REQUIRED WORK: Down to the last line, output the records below exactly.

Records from a data collection:
----

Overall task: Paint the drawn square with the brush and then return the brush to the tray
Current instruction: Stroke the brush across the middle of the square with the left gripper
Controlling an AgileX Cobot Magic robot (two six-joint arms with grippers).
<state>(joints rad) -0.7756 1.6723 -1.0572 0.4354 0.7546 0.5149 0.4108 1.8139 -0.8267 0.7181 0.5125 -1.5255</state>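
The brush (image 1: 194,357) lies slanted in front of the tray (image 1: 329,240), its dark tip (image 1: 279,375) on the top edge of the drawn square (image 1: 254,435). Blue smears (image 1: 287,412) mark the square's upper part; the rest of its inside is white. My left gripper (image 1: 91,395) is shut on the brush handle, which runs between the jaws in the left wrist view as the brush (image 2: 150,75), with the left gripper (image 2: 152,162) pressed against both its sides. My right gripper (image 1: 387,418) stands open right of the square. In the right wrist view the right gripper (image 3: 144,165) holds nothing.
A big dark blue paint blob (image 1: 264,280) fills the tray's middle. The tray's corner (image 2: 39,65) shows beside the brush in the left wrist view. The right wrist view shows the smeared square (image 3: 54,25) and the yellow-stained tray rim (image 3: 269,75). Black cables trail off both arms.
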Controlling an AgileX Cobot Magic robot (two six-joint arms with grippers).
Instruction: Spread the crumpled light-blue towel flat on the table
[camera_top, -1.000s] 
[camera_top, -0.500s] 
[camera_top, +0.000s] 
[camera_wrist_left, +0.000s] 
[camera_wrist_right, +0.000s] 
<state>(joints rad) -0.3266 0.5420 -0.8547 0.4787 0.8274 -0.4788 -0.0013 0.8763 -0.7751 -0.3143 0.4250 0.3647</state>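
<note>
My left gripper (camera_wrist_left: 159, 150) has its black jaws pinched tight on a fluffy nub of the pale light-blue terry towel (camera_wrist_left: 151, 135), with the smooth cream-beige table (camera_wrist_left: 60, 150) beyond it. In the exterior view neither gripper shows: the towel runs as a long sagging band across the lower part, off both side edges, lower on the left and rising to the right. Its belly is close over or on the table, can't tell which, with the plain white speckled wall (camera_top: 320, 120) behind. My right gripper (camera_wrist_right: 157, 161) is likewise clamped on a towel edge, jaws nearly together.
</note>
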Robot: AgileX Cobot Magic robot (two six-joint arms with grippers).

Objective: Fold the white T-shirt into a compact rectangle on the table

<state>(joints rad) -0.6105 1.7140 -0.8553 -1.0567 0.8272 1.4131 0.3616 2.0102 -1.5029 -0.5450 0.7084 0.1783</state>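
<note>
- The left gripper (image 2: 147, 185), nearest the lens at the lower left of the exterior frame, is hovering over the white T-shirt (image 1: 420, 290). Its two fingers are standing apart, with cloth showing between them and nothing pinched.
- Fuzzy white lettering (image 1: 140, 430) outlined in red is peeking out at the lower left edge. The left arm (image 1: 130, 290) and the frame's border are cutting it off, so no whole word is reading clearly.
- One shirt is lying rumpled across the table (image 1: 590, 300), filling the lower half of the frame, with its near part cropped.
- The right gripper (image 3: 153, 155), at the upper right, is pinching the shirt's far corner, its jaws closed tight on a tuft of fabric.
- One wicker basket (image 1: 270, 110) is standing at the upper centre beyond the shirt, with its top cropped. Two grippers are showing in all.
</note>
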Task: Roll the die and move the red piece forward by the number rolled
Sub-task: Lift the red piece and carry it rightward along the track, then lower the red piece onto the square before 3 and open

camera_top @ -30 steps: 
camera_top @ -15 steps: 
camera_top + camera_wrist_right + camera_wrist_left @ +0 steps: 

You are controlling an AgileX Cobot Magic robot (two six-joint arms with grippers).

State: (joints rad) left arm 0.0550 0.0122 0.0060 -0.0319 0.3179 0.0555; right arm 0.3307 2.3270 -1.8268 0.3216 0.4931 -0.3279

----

EXPECTED ANSWER:
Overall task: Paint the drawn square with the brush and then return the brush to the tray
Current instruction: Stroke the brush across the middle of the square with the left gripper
Controlling an AgileX Cobot Magic robot (two six-joint arms with grippers).
<state>(joints rad) -0.7756 1.6723 -1.0572 0.4354 0.7546 0.5149 0.4108 1.8139 -0.8267 0.7181 0.5125 -1.5255</state>
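The brush (image 1: 194,357) lies slanted in front of the tray (image 1: 329,240), its dark tip (image 1: 279,375) on the top edge of the drawn square (image 1: 254,435). Blue smears (image 1: 287,412) mark the square's upper part; the rest of its inside is white. My left gripper (image 1: 91,395) is shut on the brush handle, which runs between the jaws in the left wrist view as the brush (image 2: 150,75), with the left gripper (image 2: 152,162) pressed against both its sides. My right gripper (image 1: 387,418) stands open right of the square. In the right wrist view the right gripper (image 3: 144,165) holds nothing.
A big dark blue paint blob (image 1: 264,280) fills the tray's middle. The tray's corner (image 2: 39,65) shows beside the brush in the left wrist view. The right wrist view shows the smeared square (image 3: 54,25) and the yellow-stained tray rim (image 3: 269,75). Black cables trail off both arms.
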Controlling an AgileX Cobot Magic robot (two six-joint arms with grippers).
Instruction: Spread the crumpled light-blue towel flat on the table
[camera_top, -1.000s] 
[camera_top, -0.500s] 
[camera_top, +0.000s] 
[camera_wrist_left, +0.000s] 
[camera_wrist_right, +0.000s] 
<state>(joints rad) -0.3266 0.5420 -0.8547 0.4787 0.8274 -0.4788 -0.0013 0.8763 -0.7751 -0.3143 0.4250 0.3647</state>
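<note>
My left gripper (camera_wrist_left: 159, 150) has its black jaws pinched tight on a fluffy nub of the pale light-blue terry towel (camera_wrist_left: 151, 135), with the smooth cream-beige table (camera_wrist_left: 60, 150) beyond it. In the exterior view neither gripper shows: the towel runs as a long sagging band across the lower part, off both side edges, lower on the left and rising to the right. Its belly is close over or on the table, can't tell which, with the plain white speckled wall (camera_top: 320, 120) behind. My right gripper (camera_wrist_right: 157, 161) is likewise clamped on a towel edge, jaws nearly together.
</note>
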Robot: AgileX Cobot Magic robot (two six-joint arms with grippers).

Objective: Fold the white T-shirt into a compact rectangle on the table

<state>(joints rad) -0.6105 1.7140 -0.8553 -1.0567 0.8272 1.4131 0.3616 2.0102 -1.5029 -0.5450 0.7084 0.1783</state>
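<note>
- The left gripper (image 2: 147, 185), nearest the lens at the lower left of the exterior frame, is hovering over the white T-shirt (image 1: 420, 290). Its two fingers are standing apart, with cloth showing between them and nothing pinched.
- Fuzzy white lettering (image 1: 140, 430) outlined in red is peeking out at the lower left edge. The left arm (image 1: 130, 290) and the frame's border are cutting it off, so no whole word is reading clearly.
- One shirt is lying rumpled across the table (image 1: 590, 300), filling the lower half of the frame, with its near part cropped.
- The right gripper (image 3: 153, 155), at the upper right, is pinching the shirt's far corner, its jaws closed tight on a tuft of fabric.
- One wicker basket (image 1: 270, 110) is standing at the upper centre beyond the shirt, with its top cropped. Two grippers are showing in all.
</note>
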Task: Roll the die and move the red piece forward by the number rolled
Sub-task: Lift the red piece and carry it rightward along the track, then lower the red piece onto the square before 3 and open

camera_top @ -30 steps: 
camera_top @ -15 steps: 
camera_top + camera_wrist_right + camera_wrist_left @ +0 steps: 

You are controlling an AgileX Cobot Magic robot (two six-joint arms with grippers).

State: (joints rad) left arm 0.0550 0.0122 0.0060 -0.0319 0.3179 0.0555; right arm 0.3307 2.3270 -1.8268 0.3216 0.4931 -0.3279

This answer is now complete.